> [WHAT THE TASK REQUIRES]:
Write back every line of the listing exactly, excluding images.

> [DATA BLOCK]:
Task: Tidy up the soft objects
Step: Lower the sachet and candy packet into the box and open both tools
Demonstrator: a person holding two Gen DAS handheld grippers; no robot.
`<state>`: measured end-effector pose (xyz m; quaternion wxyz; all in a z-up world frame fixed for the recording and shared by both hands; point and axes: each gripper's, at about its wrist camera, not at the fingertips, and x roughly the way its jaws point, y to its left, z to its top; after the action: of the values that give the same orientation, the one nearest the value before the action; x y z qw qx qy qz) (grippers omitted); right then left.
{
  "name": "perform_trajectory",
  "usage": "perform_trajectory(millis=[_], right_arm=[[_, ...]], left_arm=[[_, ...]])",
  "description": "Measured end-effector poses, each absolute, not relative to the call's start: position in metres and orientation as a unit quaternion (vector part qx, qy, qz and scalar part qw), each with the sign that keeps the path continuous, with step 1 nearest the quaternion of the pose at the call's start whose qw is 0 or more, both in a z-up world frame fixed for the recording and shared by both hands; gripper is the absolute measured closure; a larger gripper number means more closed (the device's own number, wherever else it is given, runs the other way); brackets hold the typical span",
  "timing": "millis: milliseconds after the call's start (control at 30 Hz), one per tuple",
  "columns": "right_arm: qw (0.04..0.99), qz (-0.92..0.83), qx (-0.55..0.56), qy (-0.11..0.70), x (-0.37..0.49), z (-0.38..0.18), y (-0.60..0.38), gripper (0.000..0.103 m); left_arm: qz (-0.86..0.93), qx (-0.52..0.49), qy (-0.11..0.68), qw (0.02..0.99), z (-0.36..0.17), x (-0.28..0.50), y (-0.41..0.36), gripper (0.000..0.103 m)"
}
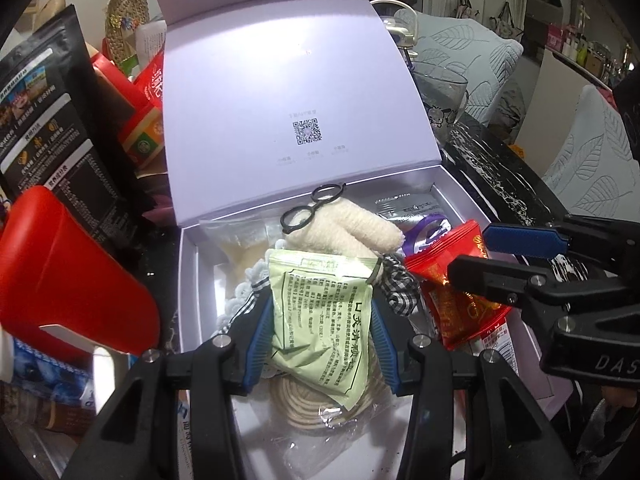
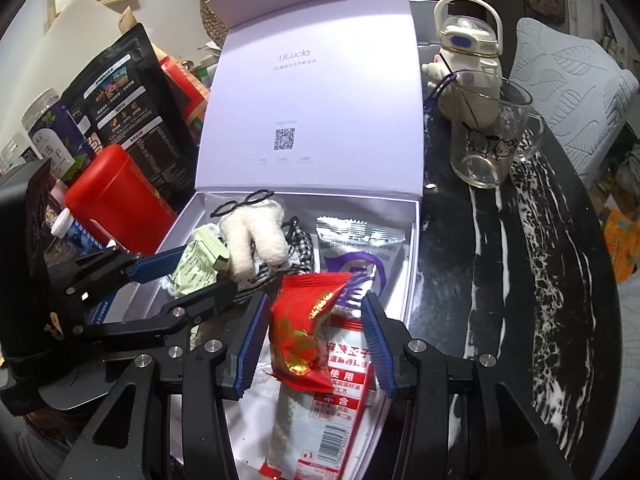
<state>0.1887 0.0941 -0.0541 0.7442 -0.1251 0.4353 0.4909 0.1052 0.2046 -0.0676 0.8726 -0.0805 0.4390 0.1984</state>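
**Two claws over one open box, a packet in each**

Two grippers reach into the white box [image 1: 438,184], whose lid [image 1: 288,80] stands propped open behind it.

The left gripper [image 1: 322,344] is nearly closed, its blue pads pressed on both sides of a pale green packet [image 1: 320,320]. That packet sits above a bagged coil of cord [image 1: 320,412] at the near end of the box.

The right gripper [image 2: 312,344] stands a little wider. A red packet [image 2: 304,332] is between its pads: the left pad touches the packet's edge, while the right pad stands clear of it, so the grip looks slack. The red packet lies across a red-and-white sachet [image 2: 340,396] on the box floor.

Further in, a cream knitted toy [image 1: 352,236] with black wire glasses [image 1: 316,208] lies on checked cloth [image 1: 396,288] in the middle of the box. A silver-and-purple pouch [image 2: 360,256] lies flat in the far right corner.

Left of the box stand a red canister [image 2: 116,196] and a black bag [image 2: 132,108]. On the black marbled table [image 2: 520,240] to the right are a glass mug [image 2: 488,140] and, behind it, a cream bottle [image 2: 468,52].
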Motion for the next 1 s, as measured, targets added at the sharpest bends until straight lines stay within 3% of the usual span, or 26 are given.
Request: perform_trajectory(millis=[433,500,567,600,1000], right_arm=[[0.756,0.487,-0.106,0.424,0.185,-0.037,0.082,0.056],[0.756,0.491,-0.109,0.420,0.181,-0.034,0.081,0.056],[0.757,0.490,-0.114,0.417,0.178,-0.032,0.081,0.056],[0.759,0.488,-0.118,0.414,0.175,-0.029,0.080,0.056],[0.779,0.490,-0.137,0.366,0.155,0.013,0.069,0.056]], left_arm=[[0.201,-0.125,0.440,0.866,-0.064,0.093,0.209,0.051],[0.207,-0.125,0.437,0.866,-0.062,0.091,0.210,0.046],[0.213,-0.123,0.433,0.867,-0.059,0.089,0.210,0.027],[0.217,-0.122,0.428,0.869,-0.055,0.087,0.210,0.024],[0.241,-0.103,0.376,0.889,-0.001,0.069,0.203,0.024]])
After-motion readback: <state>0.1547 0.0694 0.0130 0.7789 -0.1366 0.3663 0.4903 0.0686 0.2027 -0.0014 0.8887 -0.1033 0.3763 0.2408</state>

> [ANSWER TO THE EXERCISE]:
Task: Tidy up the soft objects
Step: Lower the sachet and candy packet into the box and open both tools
Demonstrator: a person holding two Gen DAS handheld grippers; no robot.
`<state>`: measured end-effector pose (xyz m; quaternion wxyz; all in a z-up world frame fixed for the recording and shared by both hands; point and axes: each gripper's, at about its wrist camera, not at the fingertips, and x roughly the way its jaws point, y to its left, z to its top; after the action: of the values that give the same orientation, the one nearest the value before the action; x y z qw qx qy qz) (grippers omitted); right then left.
{
  "name": "perform_trajectory",
  "usage": "perform_trajectory(millis=[_], right_arm=[[_, ...]], left_arm=[[_, ...]])",
  "description": "Measured end-effector poses, each absolute, not relative to the call's start: position in metres and orientation as a unit quaternion (vector part qx, qy, qz and scalar part qw), each with the sign that keeps the path continuous, with step 1 nearest the quaternion of the pose at the call's start whose qw is 0 or more, both in a z-up world frame fixed for the recording and shared by both hands; gripper is the absolute measured closure; a larger gripper number means more closed (the device's own number, wherever else it is given, runs the other way); brackets hold the typical span",
  "timing": "millis: milliseconds after the call's start (control at 30 Hz), one per tuple",
  "columns": "right_arm: qw (0.04..0.99), qz (-0.92..0.83), qx (-0.55..0.56), qy (-0.11..0.70), x (-0.37..0.49), z (-0.38..0.18), y (-0.60..0.38), gripper (0.000..0.103 m); left_arm: qz (-0.86..0.93), qx (-0.52..0.49), qy (-0.11..0.68), qw (0.02..0.99), z (-0.36..0.17), x (-0.28..0.50), y (-0.41..0.36), gripper (0.000..0.103 m)"
}
<state>0.1887 0.0941 -0.0541 0.7442 -0.1251 0.4353 0.4909 0.1052 0.2046 -0.0676 0.8726 -0.0805 0.4390 0.1984</state>
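**Two claws over one open box, a packet in each**

Two grippers reach into the white box [image 1: 438,184], whose lid [image 1: 288,80] stands propped open behind it.

The left gripper [image 1: 322,344] is nearly closed, its blue pads pressed on both sides of a pale green packet [image 1: 320,320]. That packet sits above a bagged coil of cord [image 1: 320,412] at the near end of the box.

The right gripper [image 2: 312,344] stands a little wider. A red packet [image 2: 304,332] is between its pads: the left pad touches the packet's edge, while the right pad stands clear of it, so the grip looks slack. The red packet lies across a red-and-white sachet [image 2: 340,396] on the box floor.

Further in, a cream knitted toy [image 1: 352,236] with black wire glasses [image 1: 316,208] lies on checked cloth [image 1: 396,288] in the middle of the box. A silver-and-purple pouch [image 2: 360,256] lies flat in the far right corner.

Left of the box stand a red canister [image 2: 116,196] and a black bag [image 2: 132,108]. On the black marbled table [image 2: 520,240] to the right are a glass mug [image 2: 488,140] and, behind it, a cream bottle [image 2: 468,52].
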Motion for the next 1 s, as measured, targets added at the sharpest bends until straight lines stay within 3% of the usual span, or 26 are given.
Request: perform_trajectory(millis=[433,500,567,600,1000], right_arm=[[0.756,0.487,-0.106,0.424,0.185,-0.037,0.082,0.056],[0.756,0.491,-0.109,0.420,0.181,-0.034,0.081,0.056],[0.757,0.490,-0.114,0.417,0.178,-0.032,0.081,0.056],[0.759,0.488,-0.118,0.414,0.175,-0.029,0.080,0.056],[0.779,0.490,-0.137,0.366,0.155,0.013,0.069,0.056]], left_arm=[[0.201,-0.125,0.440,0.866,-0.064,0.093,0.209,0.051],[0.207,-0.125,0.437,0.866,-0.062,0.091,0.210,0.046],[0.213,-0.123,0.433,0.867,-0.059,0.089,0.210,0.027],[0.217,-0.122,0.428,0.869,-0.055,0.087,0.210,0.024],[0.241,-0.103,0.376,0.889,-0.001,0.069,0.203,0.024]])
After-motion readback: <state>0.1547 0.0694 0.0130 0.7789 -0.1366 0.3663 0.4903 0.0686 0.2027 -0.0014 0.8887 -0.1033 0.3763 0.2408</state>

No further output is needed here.